## Problem details
Pictures within the data are to be left out; everything else must be reproduced exactly.

## Data block
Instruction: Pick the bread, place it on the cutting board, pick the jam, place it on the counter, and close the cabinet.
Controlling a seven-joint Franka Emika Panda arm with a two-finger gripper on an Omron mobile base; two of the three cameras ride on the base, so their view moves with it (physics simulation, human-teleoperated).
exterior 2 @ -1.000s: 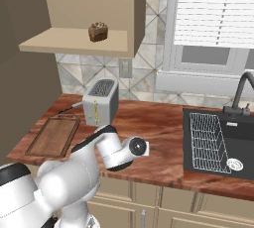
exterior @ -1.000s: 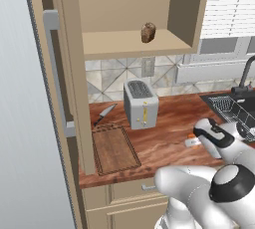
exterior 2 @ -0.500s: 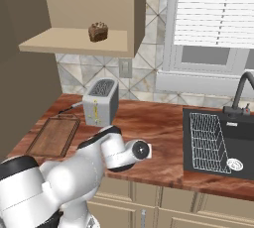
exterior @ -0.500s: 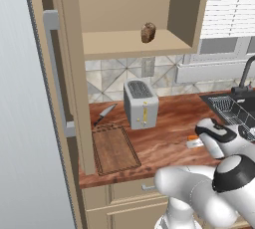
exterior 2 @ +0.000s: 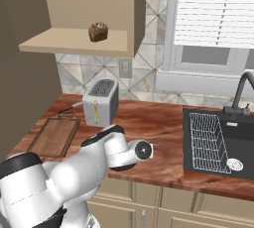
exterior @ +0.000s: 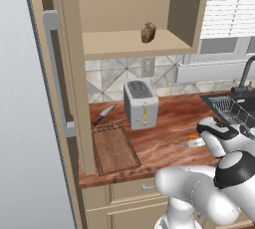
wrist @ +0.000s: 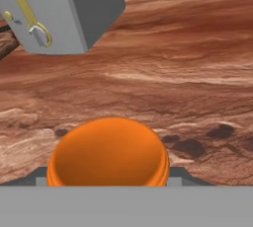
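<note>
Between the claw's fingertips (wrist: 108, 184) sits the jam (wrist: 108, 153), jaws clamped on it just above the surface (wrist: 188, 78); lower it gently and level, well short of the toaster (wrist: 64, 9) ahead, before releasing

Streaky reddish wood counter (exterior: 169, 138); darker grooved wooden cutting board (exterior: 114, 150); smooth, softly glossy orange jam (wrist: 108, 153); brushed grey metal toaster (exterior: 141, 104); rough brown bread (exterior: 148, 32)
</note>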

## Written solution
Instruction: Pick the bread, place it on the cutting board, pick the jam, place it on the counter, and close the cabinet.
Controlling a seven-joint Franka Emika Panda arm with a two-finger gripper on an Omron mobile base; two of the three cameras ride on the base, so their view moves with it (physics simulation, human-teleoperated).
exterior 2 @ -1.000s: 
exterior @ -1.000s: 
exterior 2 @ -0.500s: 
exterior @ -0.500s: 
exterior 2 @ +0.000s: 
exterior @ +0.000s: 
wrist @ +0.000s: 
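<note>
Between the claw's fingertips (wrist: 108, 184) sits the jam (wrist: 108, 153), jaws clamped on it just above the surface (wrist: 188, 78); lower it gently and level, well short of the toaster (wrist: 64, 9) ahead, before releasing

Streaky reddish wood counter (exterior: 169, 138); darker grooved wooden cutting board (exterior: 114, 150); smooth, softly glossy orange jam (wrist: 108, 153); brushed grey metal toaster (exterior: 141, 104); rough brown bread (exterior: 148, 32)
</note>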

That is the complete answer.